*** MATERIAL SUPPLIED ***
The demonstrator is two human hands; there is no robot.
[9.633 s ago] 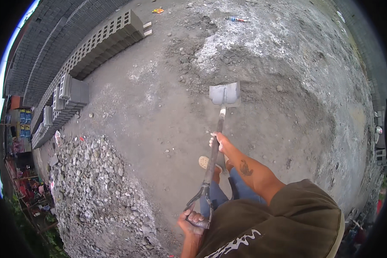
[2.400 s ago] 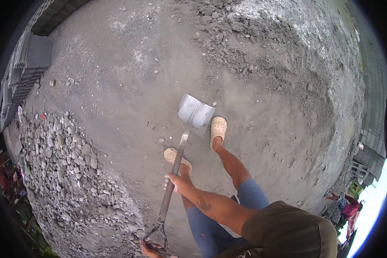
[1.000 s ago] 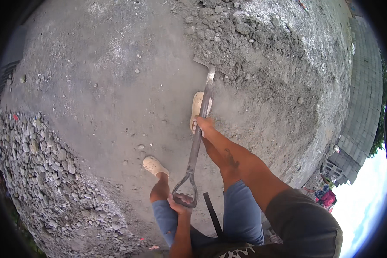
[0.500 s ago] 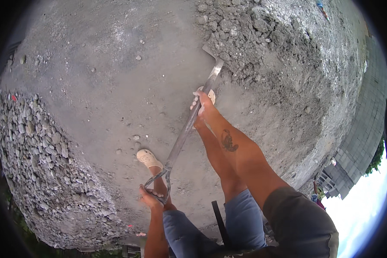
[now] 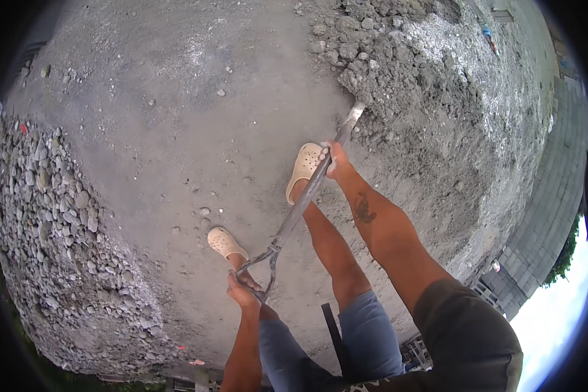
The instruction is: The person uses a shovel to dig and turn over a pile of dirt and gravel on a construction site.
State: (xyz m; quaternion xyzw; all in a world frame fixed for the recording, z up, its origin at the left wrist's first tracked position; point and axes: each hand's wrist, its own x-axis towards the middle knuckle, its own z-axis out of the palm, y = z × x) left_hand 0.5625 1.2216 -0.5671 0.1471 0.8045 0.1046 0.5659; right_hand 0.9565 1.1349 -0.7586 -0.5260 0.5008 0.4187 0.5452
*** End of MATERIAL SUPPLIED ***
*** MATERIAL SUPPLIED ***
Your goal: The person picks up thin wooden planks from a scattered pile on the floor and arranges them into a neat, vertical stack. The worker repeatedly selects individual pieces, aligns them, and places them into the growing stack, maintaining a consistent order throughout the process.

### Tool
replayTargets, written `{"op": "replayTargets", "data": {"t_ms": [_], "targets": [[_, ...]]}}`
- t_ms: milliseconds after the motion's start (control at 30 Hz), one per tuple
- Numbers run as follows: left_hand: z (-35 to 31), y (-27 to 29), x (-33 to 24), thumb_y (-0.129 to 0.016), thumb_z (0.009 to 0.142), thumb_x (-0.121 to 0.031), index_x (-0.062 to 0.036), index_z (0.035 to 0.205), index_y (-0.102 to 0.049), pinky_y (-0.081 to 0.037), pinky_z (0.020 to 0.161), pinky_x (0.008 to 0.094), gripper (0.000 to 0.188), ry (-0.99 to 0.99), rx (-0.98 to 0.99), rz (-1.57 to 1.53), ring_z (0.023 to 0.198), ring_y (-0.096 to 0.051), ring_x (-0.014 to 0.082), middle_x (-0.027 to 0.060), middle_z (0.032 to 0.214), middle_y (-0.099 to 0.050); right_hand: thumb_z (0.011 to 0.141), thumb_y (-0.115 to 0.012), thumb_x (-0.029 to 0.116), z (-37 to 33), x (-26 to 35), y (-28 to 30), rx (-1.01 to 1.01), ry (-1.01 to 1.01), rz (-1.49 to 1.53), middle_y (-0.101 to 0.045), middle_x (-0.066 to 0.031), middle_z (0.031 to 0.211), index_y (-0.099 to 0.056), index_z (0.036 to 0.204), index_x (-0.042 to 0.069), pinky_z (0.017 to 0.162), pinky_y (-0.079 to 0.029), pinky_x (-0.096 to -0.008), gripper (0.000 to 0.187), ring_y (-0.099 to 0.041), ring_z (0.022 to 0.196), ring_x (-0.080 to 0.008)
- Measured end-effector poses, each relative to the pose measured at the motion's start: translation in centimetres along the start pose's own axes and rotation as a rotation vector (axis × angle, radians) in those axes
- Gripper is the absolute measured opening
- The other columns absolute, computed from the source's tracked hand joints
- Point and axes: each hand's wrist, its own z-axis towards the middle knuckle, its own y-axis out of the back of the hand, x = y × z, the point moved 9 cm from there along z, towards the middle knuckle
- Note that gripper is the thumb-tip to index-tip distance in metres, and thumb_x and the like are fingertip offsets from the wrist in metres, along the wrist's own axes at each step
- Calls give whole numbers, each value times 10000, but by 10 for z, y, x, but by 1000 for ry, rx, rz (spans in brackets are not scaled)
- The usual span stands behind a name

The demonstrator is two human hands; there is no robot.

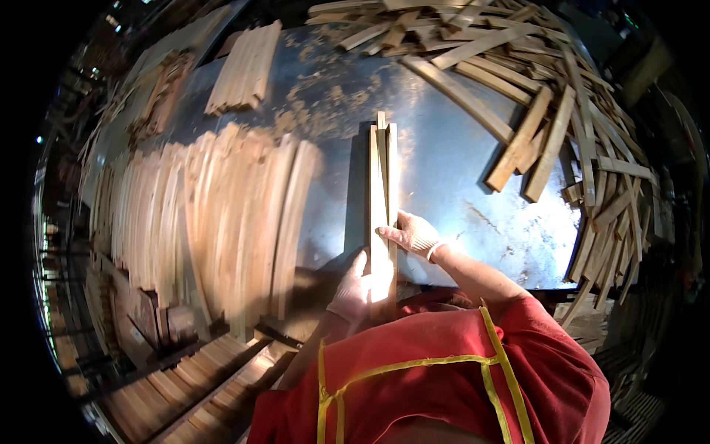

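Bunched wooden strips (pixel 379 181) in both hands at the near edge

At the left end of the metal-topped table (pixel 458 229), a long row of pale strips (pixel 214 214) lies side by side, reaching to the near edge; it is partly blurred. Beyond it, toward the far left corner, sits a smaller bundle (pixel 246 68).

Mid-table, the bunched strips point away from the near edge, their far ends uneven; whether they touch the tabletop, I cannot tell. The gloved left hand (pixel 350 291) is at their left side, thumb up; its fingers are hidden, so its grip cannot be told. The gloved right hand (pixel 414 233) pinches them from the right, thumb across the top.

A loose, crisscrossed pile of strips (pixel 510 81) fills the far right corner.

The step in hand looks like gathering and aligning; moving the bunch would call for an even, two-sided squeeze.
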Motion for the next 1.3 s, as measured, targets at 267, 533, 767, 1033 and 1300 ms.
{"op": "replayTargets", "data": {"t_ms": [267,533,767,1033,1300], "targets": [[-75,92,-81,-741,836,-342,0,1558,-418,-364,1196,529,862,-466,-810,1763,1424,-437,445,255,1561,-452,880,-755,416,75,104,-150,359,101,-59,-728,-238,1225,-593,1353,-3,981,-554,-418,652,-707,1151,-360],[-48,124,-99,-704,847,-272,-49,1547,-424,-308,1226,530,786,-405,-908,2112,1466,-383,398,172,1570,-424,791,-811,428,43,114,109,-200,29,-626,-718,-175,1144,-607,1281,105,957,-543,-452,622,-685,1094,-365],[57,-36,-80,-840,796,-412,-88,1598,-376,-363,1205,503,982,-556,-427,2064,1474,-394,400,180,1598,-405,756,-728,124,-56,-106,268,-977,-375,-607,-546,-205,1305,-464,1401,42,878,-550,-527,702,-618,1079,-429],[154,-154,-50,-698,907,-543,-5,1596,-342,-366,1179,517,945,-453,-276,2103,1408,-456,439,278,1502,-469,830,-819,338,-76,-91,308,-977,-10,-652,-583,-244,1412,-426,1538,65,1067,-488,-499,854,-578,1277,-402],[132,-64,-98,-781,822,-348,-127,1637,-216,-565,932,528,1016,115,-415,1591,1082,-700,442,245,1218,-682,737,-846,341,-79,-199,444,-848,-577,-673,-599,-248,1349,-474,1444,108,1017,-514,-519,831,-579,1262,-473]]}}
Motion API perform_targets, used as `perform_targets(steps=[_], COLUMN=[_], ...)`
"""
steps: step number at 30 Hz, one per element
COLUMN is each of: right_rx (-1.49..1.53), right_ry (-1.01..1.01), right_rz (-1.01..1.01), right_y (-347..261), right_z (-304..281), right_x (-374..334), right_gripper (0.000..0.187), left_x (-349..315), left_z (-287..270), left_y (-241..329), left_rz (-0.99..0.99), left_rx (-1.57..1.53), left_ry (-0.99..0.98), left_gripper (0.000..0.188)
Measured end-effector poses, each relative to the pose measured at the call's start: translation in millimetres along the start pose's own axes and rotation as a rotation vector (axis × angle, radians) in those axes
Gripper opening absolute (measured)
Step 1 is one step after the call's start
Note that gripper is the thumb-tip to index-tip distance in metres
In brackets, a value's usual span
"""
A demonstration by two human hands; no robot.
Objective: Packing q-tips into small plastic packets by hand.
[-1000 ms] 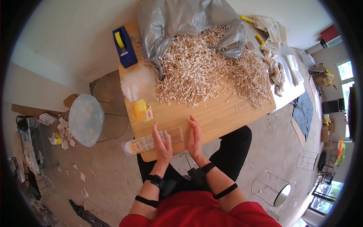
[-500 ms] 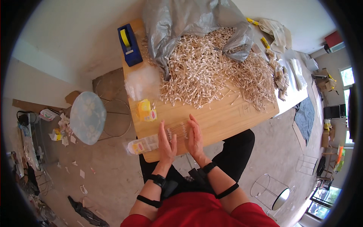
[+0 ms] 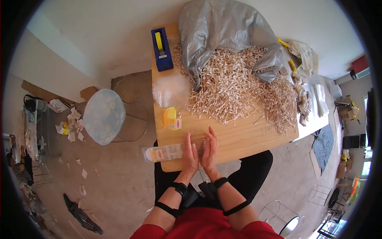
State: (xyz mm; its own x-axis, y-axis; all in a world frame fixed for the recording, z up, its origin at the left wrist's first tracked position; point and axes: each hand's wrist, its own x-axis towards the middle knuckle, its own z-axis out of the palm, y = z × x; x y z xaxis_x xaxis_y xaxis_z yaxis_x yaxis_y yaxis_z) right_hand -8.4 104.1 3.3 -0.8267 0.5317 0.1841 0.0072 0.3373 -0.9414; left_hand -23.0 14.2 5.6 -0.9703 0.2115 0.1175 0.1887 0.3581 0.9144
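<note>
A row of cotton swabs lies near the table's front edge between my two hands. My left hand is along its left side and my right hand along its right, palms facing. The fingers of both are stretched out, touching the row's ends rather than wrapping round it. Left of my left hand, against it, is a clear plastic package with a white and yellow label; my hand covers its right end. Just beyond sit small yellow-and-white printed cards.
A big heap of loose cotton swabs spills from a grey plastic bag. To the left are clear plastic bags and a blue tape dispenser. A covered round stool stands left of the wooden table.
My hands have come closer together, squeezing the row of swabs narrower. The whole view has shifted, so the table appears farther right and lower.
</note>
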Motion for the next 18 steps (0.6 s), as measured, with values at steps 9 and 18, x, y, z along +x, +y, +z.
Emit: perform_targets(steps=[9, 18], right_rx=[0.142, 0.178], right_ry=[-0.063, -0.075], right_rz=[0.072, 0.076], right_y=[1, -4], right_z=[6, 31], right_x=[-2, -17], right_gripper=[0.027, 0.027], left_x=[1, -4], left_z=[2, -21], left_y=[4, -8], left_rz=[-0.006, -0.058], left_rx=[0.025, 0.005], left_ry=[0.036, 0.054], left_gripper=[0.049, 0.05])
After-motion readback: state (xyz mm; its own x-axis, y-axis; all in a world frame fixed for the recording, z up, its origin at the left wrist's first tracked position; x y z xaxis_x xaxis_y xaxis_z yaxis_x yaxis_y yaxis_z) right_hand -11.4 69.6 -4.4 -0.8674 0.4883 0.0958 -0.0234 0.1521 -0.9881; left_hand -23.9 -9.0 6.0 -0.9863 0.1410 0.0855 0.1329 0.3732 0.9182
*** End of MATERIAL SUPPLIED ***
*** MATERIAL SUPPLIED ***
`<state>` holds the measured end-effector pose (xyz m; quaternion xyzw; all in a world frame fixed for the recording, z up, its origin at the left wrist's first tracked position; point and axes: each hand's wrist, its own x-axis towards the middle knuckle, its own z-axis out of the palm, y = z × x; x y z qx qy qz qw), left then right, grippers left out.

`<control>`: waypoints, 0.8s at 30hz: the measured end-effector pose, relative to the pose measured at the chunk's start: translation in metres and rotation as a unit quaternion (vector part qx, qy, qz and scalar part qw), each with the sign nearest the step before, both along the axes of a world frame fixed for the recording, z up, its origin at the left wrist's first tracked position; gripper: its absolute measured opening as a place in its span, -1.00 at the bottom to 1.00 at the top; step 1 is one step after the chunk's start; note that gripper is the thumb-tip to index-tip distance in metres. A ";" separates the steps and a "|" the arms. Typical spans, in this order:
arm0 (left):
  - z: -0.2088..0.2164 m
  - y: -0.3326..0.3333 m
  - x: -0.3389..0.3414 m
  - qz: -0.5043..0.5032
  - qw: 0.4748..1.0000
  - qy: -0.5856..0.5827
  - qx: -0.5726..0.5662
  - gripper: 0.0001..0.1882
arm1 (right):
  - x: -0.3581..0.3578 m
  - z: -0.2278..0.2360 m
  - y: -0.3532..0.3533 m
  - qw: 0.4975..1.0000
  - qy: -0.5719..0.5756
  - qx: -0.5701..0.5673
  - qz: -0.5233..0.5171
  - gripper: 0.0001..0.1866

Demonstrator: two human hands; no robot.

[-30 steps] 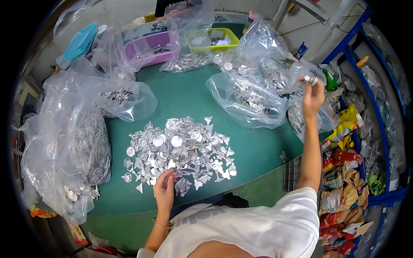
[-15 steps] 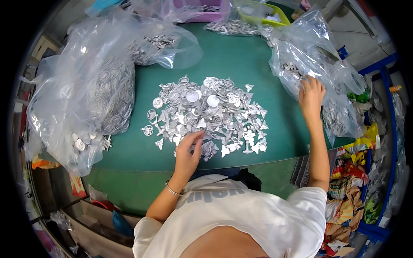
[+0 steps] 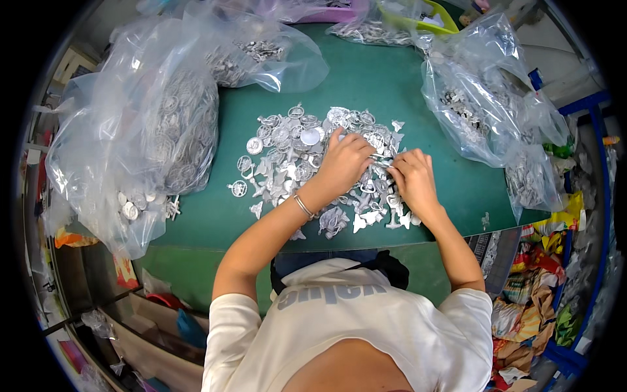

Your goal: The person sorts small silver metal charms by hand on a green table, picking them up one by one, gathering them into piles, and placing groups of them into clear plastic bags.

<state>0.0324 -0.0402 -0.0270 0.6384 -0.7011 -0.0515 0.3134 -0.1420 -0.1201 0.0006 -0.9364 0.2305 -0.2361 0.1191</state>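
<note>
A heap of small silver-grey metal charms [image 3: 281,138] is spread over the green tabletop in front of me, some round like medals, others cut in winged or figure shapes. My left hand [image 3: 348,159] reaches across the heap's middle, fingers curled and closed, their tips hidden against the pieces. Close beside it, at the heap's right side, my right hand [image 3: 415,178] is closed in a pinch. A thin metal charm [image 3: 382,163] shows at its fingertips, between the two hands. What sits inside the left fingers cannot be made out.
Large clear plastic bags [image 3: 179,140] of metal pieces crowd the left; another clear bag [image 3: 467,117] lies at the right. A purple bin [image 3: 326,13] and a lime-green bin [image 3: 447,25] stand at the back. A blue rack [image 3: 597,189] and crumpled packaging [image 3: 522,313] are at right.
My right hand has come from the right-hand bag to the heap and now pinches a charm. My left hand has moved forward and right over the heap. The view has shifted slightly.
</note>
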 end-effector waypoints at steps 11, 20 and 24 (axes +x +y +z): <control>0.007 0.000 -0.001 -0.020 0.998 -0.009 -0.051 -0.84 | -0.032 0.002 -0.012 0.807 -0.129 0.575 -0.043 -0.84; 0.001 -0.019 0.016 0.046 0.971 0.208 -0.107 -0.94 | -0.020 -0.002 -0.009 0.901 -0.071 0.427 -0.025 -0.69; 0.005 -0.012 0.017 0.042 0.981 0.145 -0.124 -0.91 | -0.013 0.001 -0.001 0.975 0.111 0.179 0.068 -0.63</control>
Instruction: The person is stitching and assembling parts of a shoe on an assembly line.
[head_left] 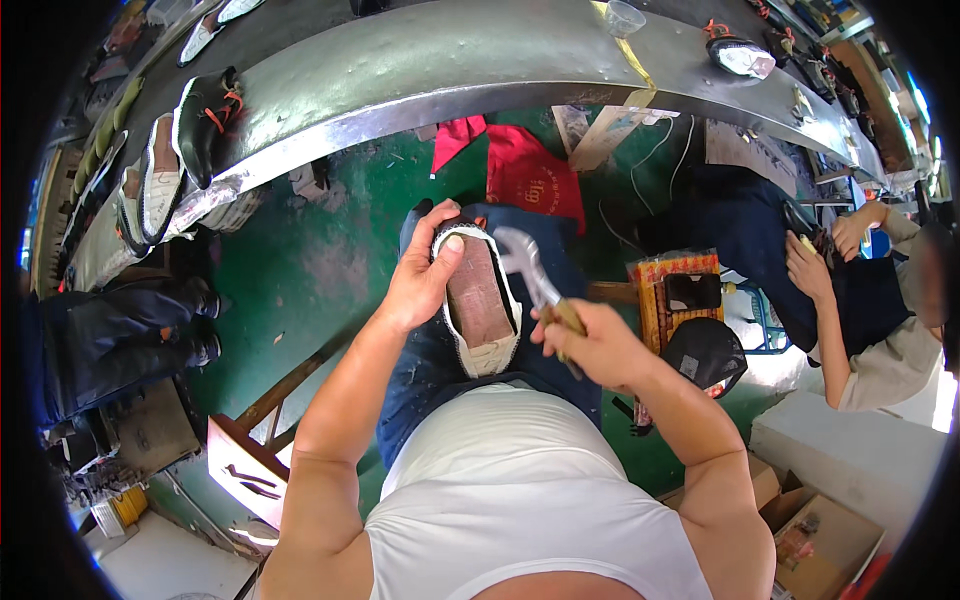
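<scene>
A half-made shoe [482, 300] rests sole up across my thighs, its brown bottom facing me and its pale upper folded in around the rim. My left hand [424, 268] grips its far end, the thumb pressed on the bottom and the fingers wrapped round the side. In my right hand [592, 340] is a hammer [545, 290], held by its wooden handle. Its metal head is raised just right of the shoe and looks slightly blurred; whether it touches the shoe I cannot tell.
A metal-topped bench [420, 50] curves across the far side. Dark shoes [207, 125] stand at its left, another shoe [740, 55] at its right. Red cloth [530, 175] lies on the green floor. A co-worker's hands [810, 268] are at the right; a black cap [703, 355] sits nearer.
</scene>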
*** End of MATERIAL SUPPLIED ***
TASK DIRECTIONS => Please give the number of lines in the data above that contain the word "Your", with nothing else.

WRITTEN ANSWER => 2